Problem:
Please return all lines from the records below that include the string "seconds".

= = =

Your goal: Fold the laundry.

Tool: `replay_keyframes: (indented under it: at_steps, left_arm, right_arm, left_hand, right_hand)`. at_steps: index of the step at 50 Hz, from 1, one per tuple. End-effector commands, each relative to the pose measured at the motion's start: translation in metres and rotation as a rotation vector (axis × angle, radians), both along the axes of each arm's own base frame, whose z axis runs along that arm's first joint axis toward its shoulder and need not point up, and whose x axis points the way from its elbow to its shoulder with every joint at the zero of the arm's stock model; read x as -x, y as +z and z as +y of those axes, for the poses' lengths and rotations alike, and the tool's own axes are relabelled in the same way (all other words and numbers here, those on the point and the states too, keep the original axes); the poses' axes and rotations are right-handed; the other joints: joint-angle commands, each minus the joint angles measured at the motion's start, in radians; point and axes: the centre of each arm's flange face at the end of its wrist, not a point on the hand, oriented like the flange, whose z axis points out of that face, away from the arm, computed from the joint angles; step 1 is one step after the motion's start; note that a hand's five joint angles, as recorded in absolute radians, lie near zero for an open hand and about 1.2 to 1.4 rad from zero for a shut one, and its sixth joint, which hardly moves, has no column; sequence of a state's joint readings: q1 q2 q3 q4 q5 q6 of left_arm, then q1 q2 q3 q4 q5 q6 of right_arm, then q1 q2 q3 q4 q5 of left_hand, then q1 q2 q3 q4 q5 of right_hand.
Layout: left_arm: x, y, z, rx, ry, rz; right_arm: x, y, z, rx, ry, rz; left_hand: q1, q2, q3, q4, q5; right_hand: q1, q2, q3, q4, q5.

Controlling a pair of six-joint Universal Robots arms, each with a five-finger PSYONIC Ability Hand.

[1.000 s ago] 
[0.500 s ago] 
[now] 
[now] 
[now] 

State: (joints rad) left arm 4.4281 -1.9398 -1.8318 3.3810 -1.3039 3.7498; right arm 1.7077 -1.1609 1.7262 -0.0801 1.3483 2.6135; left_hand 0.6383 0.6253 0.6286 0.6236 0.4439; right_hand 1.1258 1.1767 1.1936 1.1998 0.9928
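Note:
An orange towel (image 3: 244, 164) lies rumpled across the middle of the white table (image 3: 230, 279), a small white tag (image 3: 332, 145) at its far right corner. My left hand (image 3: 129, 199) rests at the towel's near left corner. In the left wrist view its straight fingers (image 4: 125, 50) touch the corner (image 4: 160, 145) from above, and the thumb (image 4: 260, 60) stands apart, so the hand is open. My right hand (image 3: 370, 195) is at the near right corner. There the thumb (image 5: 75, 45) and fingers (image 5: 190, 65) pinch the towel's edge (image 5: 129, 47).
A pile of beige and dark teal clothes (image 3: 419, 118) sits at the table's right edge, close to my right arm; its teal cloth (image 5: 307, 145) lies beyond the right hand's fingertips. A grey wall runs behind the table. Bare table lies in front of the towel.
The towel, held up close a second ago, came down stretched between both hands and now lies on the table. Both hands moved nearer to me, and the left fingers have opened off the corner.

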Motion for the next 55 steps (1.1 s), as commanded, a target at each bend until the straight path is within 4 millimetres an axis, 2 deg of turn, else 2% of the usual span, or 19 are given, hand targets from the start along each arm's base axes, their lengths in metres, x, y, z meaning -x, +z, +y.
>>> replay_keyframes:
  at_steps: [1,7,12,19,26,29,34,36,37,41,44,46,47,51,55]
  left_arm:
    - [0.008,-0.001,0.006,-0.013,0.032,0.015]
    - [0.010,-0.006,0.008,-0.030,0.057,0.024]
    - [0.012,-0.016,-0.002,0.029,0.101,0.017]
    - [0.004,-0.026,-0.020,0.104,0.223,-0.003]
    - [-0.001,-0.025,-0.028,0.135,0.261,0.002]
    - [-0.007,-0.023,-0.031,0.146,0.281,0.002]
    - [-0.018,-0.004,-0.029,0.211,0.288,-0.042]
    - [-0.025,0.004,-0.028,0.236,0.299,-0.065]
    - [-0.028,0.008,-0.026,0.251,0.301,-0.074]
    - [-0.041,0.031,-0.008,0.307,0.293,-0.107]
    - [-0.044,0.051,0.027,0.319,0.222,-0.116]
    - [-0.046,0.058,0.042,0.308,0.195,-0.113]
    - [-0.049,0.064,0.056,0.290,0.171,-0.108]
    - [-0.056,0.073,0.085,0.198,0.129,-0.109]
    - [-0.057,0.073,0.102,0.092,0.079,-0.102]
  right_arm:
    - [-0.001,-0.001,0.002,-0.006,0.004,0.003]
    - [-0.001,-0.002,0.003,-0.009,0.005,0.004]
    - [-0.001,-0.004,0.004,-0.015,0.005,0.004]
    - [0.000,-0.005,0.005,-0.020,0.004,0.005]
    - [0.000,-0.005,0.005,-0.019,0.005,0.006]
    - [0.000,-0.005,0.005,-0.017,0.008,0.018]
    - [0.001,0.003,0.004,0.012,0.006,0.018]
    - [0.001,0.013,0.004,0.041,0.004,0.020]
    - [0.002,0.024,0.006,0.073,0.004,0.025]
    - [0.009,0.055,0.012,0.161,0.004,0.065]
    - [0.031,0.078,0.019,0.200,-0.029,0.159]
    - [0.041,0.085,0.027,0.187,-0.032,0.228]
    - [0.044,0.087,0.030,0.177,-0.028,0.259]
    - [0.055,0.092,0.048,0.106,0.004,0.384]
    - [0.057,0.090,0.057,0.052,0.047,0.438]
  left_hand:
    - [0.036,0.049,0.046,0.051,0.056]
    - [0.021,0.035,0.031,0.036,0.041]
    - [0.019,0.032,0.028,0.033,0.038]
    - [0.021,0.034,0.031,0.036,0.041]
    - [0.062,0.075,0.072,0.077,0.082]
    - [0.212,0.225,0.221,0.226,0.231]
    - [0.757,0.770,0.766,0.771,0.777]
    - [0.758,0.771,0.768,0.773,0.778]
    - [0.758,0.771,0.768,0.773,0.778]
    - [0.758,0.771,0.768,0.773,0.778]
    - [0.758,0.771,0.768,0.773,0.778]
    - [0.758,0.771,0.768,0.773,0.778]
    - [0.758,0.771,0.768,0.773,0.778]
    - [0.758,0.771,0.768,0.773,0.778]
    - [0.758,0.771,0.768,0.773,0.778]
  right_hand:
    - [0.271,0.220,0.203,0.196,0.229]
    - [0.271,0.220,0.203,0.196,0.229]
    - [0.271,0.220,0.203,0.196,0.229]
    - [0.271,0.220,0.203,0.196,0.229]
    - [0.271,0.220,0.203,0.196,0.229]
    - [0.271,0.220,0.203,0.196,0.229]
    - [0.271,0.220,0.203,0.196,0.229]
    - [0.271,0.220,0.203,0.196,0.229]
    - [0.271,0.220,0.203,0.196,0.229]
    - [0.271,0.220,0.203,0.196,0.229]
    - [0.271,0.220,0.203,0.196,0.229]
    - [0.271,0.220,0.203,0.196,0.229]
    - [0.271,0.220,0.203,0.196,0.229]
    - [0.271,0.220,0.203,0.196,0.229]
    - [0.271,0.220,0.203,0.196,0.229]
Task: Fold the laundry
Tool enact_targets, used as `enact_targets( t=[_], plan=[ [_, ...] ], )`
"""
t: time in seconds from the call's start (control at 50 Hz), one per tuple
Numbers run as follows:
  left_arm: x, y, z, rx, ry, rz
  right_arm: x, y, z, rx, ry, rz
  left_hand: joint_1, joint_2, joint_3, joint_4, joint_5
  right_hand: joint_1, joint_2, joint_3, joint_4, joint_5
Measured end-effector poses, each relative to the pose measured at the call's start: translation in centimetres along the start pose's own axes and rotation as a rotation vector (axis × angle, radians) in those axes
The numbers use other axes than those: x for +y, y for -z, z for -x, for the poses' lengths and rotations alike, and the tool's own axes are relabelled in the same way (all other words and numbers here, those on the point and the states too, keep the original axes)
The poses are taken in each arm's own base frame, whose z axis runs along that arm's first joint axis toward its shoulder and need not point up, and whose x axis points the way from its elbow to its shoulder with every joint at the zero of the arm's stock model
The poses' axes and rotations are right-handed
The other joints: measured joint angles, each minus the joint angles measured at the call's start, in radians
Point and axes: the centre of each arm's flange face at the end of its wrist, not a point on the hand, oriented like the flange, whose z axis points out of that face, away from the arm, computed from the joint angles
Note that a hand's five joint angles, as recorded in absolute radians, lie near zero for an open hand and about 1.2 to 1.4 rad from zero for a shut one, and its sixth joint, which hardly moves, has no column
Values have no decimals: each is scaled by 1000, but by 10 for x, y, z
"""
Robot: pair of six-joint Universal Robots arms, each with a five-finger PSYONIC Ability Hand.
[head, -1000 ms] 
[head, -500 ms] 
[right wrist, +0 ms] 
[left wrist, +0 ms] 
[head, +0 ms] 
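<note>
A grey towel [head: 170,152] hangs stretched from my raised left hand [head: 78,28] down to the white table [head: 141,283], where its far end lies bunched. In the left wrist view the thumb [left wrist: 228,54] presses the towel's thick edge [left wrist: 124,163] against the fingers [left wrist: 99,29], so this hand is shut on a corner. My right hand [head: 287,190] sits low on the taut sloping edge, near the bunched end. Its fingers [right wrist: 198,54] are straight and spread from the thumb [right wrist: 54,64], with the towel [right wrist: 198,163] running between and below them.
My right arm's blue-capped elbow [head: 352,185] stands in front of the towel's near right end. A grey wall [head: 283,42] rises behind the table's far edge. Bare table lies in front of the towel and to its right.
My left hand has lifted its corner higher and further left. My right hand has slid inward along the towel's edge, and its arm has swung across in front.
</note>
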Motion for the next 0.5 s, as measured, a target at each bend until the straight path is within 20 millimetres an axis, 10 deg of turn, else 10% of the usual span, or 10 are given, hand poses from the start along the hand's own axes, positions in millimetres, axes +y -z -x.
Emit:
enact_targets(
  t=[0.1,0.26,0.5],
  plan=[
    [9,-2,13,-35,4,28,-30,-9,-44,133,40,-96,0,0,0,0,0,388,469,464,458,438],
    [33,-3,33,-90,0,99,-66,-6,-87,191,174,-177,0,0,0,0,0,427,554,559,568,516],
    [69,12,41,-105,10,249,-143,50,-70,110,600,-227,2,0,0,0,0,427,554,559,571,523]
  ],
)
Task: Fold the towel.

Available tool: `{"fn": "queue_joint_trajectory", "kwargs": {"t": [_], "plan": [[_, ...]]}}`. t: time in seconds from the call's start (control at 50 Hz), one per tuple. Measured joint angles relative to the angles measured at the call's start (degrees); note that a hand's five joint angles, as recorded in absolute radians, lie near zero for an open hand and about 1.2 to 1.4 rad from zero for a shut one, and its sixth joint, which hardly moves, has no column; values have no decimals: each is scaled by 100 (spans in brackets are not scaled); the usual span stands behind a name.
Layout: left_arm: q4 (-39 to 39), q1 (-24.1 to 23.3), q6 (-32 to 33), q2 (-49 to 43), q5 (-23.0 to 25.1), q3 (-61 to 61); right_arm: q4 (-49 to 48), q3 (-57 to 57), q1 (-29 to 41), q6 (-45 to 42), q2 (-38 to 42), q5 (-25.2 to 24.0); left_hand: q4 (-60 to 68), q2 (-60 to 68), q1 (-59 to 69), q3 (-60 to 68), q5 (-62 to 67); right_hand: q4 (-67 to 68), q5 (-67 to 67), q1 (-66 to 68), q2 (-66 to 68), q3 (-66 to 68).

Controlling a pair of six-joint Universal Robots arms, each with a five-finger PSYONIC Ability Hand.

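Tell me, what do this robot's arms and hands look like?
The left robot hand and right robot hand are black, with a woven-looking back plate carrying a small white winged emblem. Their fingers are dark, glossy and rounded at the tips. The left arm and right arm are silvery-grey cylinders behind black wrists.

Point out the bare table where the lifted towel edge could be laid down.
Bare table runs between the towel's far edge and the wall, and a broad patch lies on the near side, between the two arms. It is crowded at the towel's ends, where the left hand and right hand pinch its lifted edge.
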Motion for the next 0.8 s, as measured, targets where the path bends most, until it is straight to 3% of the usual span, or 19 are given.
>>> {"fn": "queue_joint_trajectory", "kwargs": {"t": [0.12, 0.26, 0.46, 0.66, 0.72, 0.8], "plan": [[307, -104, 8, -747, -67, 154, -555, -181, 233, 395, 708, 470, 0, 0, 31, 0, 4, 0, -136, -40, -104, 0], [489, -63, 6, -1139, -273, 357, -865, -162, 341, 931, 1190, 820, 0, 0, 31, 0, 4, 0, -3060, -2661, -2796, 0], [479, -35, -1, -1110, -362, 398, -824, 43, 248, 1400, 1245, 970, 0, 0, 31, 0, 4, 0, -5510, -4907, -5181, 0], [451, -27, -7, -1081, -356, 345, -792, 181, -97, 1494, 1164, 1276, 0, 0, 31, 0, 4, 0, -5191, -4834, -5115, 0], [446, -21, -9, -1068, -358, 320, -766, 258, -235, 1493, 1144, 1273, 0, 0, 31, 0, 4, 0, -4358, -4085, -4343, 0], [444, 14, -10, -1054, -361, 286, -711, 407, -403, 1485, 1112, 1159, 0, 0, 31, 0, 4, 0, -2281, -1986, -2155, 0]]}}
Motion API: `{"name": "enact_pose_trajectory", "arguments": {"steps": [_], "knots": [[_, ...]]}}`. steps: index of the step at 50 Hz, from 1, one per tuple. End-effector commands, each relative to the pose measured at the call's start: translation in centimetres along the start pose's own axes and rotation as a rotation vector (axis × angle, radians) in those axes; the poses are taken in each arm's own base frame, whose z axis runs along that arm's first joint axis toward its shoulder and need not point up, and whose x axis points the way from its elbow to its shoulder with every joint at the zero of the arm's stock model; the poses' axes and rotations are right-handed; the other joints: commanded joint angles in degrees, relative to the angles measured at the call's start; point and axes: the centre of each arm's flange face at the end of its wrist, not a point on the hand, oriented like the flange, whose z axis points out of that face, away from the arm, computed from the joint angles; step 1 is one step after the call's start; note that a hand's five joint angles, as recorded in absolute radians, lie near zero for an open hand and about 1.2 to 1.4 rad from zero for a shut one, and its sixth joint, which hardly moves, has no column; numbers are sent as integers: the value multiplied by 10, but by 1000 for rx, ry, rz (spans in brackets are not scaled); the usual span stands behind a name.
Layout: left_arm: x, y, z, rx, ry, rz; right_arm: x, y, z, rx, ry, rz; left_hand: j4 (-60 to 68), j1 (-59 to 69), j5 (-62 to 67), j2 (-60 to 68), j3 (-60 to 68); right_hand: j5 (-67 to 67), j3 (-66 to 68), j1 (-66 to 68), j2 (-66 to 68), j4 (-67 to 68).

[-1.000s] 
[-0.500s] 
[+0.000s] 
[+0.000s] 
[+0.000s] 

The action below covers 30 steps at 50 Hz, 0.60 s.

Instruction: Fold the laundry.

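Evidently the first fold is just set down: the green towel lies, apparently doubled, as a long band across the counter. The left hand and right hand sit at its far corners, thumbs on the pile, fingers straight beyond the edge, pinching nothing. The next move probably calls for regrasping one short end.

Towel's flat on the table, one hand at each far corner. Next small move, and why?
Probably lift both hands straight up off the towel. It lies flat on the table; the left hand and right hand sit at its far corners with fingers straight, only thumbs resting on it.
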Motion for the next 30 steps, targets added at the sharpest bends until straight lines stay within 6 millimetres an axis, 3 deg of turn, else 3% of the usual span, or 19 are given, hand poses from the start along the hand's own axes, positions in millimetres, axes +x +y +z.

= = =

Completed task:
t: time in seconds from the call's start (control at 50 Hz), one per tuple
Available tool: `{"fn": "queue_joint_trajectory", "kwargs": {"t": [_], "plan": [[_, ...]]}}`. t: time in seconds from the call's start (control at 50 Hz), one per tuple. Measured joint angles relative to the angles measured at the call's start (degrees); note that a hand's five joint angles, as recorded in absolute radians, lie near zero for an open hand and about 1.2 to 1.4 rad from zero for a shut one, and its sixth joint, which hardly moves, has no column; values have no decimals: each is scaled by 100 (spans in brackets are not scaled); the usual span stands behind a name.

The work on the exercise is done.